| What to do |
Every line in the data below from the one containing "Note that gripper" down to the one containing "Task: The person", both included, must be retyped exactly; no other line is to appear.

| Input data |
****************
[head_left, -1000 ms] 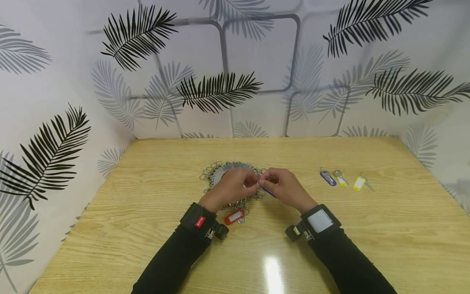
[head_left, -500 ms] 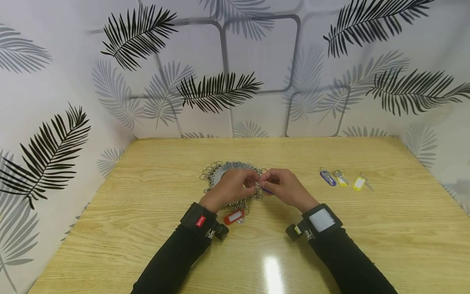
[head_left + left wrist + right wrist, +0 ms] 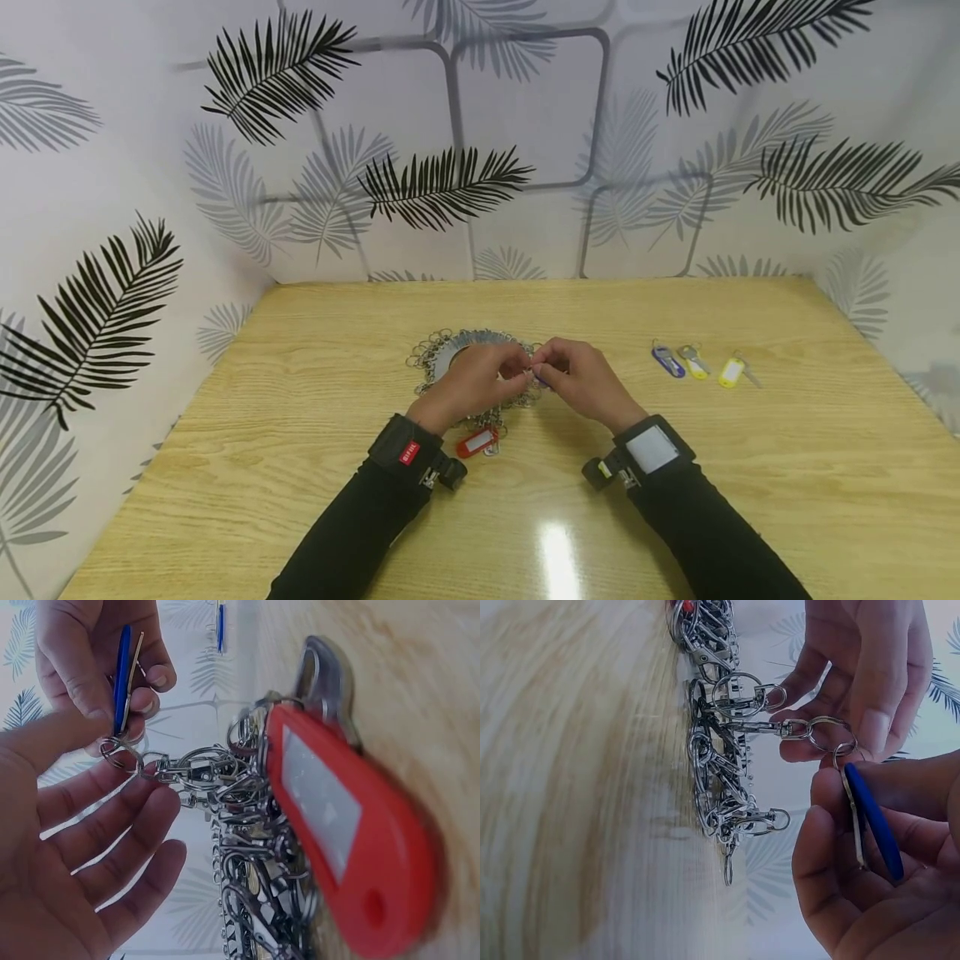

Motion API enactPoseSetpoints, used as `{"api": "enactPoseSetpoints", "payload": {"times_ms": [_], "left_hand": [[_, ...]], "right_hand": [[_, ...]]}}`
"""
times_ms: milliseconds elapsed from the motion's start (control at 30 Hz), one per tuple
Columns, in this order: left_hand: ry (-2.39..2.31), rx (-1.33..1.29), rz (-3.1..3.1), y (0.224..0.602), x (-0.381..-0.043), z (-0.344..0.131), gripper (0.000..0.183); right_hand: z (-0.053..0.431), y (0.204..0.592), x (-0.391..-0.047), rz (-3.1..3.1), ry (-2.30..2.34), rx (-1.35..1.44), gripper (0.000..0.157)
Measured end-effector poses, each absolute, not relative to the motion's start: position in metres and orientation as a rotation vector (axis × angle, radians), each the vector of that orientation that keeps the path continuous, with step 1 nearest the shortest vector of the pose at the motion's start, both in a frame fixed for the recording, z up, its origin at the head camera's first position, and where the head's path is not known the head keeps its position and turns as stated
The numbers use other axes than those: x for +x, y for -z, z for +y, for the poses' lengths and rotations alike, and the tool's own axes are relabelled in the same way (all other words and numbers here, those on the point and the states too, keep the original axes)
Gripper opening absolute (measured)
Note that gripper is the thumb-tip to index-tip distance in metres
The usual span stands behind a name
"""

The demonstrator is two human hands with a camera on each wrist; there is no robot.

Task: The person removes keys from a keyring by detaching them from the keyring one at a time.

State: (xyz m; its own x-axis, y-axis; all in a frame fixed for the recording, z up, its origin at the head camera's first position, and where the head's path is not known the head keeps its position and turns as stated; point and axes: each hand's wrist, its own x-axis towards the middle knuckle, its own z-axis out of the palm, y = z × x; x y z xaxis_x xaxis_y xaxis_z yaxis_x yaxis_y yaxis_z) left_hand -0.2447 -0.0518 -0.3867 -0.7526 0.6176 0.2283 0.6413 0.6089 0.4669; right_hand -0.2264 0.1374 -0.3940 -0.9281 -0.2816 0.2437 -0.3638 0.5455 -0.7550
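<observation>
Fingers point(image 3: 817, 859) pinched, our right hand point(image 3: 583, 382) holds a blue tag point(image 3: 874, 821) and key point(image 3: 854, 821); our left hand point(image 3: 472, 379) grips the ring point(image 3: 118, 754) between, seemingly steadying it.

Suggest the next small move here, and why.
Likely work the small ring round the clip ring. The right hand pinches the blue tag and key, the left hand holds the clip ring, and the rings overlap; whether they're fully linked is unclear.
</observation>
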Motion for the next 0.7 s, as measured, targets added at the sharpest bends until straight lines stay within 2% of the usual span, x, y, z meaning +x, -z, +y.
{"api": "enactPoseSetpoints", "payload": {"times_ms": [267,700], "left_hand": [[0.862,-0.977,-2.842,0.3861,-0.2441,-0.0525,0.021],[0.880,-1.046,-2.807,0.3830,-0.2429,-0.0523,0.016]], "right_hand": [[0.1371,0.3952,-0.2264,-2.666,-1.373,0.625,0.007],[0.1368,0.3952,-0.2258,-2.690,-1.332,0.612,0.008]]}}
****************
| Solution to this task |
Note that gripper is the thumb-tip to index-tip distance in metres
The usual span stands behind a name
"""

The demonstrator is two human hands with a camera on each wrist; there is no robot.

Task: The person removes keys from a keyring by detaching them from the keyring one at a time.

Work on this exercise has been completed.